1780s, Kingdom of Hungary. Beautiful Silver Medallic St. George Thaler Coin. XF+
Mint Place: Kremnitz?
Mint Period: 1780s-1850s
Denomination: Medallic St. George Thaler
Medallist: after Christian Hermann Roth von Rothenfels
Condition: Edge tooling (possibly mint-made), otherwise a nicely toned XF-AU struck from beautifully engraved dies and fine style!
Weight: 25.03gm
Diameter: 44mm
Material: Silver
Obverse: St. George on warhorse killing the dragon.
Legend: S:GEORGIVS EQVITUM PATRONVS .
Translation: "St. George Patron of Knights."
Reverse: Apostles with Jesus in storm-tossed boat on Sea of Galilee.
Legend: IN TEMPESTATE SECVRITAS *
Translation: "Safety in the Tempest."
For your consideration a beautiful medallic St. George thaler / lucky coin. This specimen was probably struck during the 18th-19th century in Hungary, at the Kremnitz mint, immitating the silver thaler and gold 10 ducats masterpieces which were issued by Jeremias Roth von Rothenfels, who was die-cutter between 1690-1718. Later the the St. George thaler was re-struck under Franz Joseph for the Hungarian Millenium Anniversary, bearing the date 1896. Here we have a beautiful 18th-19th century issue in a good collectable condition. A nicely preserved specimen for this issue!
In Christian hagiography Saint George (ca. 275-281 – April 23, 303) was a soldier of the Roman Empire, from the then Greek-speaking Anatolia, now modern day Turkey, and is venerated as a Christian martyr.
Saint George is one of the most venerated saints in the Eastern Orthodox Church and Oriental Orthodox Churches. He is immortalised in the tale of George and the Dragon and is one of the Fourteen Holy Helpers.
St. George is the patron saint of Aragon, Canada, Catalonia, China, England, Ethiopia, Georgia, Greece, Montenegro, Palestine, Portugal, Russia, and Serbia, as well as the cities of Amersfoort, Beirut, Ferrara, Freiburg, Genoa, Ljubljana, and Moscow, as well as a wide range of professions, organisations and disease sufferers.
The episode of St George and the Dragon was a legend, brought back with the Crusaders and retold with the courtly appurtenances belonging to the genre of Romance (Loomis; Whatley). The earliest known depiction of the mytheme is from early eleventh-century Cappadocia (Whately), (in the iconography of the Eastern Orthodox Church, George had been depicted as a soldier since at least the seventh century); the earliest known surviving narrative text is an eleventh-century Georgian text (Whatley).

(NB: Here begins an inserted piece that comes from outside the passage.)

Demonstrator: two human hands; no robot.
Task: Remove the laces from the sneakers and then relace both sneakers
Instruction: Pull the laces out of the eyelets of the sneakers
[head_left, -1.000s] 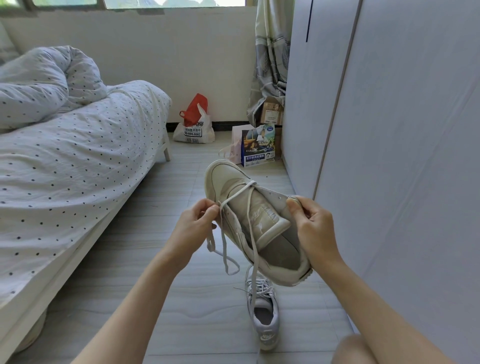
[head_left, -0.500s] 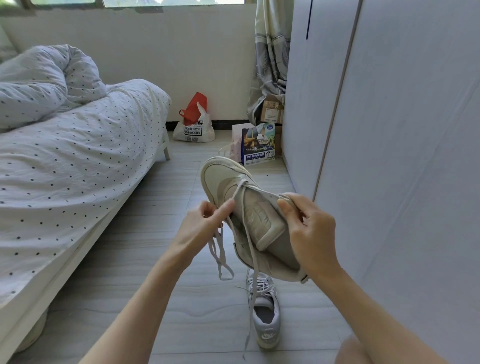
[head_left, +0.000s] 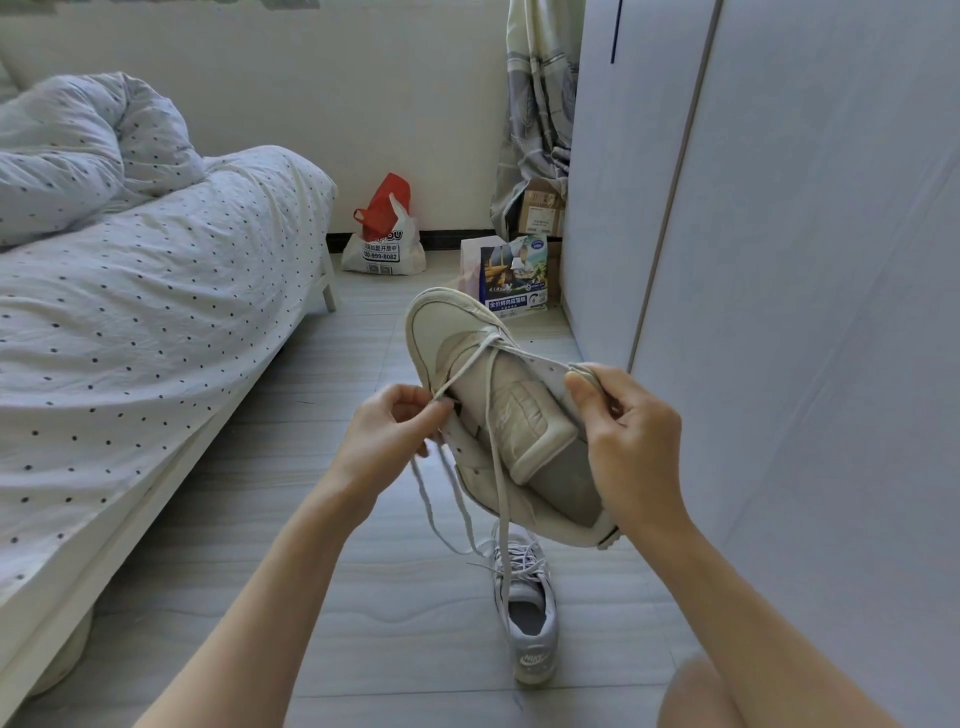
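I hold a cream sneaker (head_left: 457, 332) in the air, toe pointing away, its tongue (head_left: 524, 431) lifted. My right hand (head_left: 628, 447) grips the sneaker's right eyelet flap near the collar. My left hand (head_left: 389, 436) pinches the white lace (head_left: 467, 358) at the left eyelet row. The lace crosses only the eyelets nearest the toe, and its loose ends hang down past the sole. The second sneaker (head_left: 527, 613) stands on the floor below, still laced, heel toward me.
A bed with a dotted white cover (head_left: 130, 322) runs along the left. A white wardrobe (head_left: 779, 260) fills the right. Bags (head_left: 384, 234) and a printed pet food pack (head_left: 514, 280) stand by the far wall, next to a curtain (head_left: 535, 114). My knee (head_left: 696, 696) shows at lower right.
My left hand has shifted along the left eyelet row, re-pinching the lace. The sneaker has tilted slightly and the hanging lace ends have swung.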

In the fully-developed Western version, a dragon makes its nest at the spring that provides water for the city of "Silene" (perhaps modern Cyrene) in Libya or the city of Lydda, depending on the source. Consequently, the citizens have to dislodge the dragon from its nest for a time, in order to collect water. To do so, each day they offer the dragon a human sacrifice. The victim is chosen by drawing lots. One day, this happened to be the princess. The monarch begs for her life with no result. She is offered to the dragon, but there appears the saint on his travels. He faces the dragon, slays it and rescues the princess. The grateful citizens abandon their ancestral paganism and convert to Christianity.

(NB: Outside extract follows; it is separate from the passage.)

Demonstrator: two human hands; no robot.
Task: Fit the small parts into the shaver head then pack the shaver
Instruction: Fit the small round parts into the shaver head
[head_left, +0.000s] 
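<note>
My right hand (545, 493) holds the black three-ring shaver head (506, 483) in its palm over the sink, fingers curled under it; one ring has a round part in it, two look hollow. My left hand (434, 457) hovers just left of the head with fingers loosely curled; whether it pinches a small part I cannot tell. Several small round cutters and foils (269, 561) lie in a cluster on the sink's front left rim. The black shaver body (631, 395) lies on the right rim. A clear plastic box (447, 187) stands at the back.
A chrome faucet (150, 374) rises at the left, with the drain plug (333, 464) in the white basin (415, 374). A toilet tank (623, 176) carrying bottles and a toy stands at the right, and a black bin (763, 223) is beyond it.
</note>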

The dragon motif was first combined with the standardized Passio Georgii in Vincent of Beauvais' encyclopedic Speculum historale and then in Jacobus de Voragine, Golden Legend, which guaranteed its popularity in the later Middle Ages as a literary and pictorial subject (Whatly).
The parallels with Perseus and Andromeda are inescapable. In the allegorical reading, the dragon embodies a suppressed pagan cult. The story has roots that predate Christianity. Examples such as Sabazios, the sky father, who was usually depicted riding on horseback, and Zeus's defeat of Typhon the Titan in Greek mythology, along with examples from Germanic and Vedic traditions, have led a number of historians, such as Loomis, to suggest that George is a Christianized version of older deities in Indo-European culture.
In the medieval romances, the lance with which St George slew the dragon was called Ascalon, named after the city of Ashkelon in Israel.
In Sweden, the princess rescued by Saint George is held to represent the kingdom of Sweden, while the dragon represents an invading army. Several sculptures of Saint George battling the dragon can be found in Stockholm, the earliest inside Storkyrkan ("The Great Church") in the Old Town.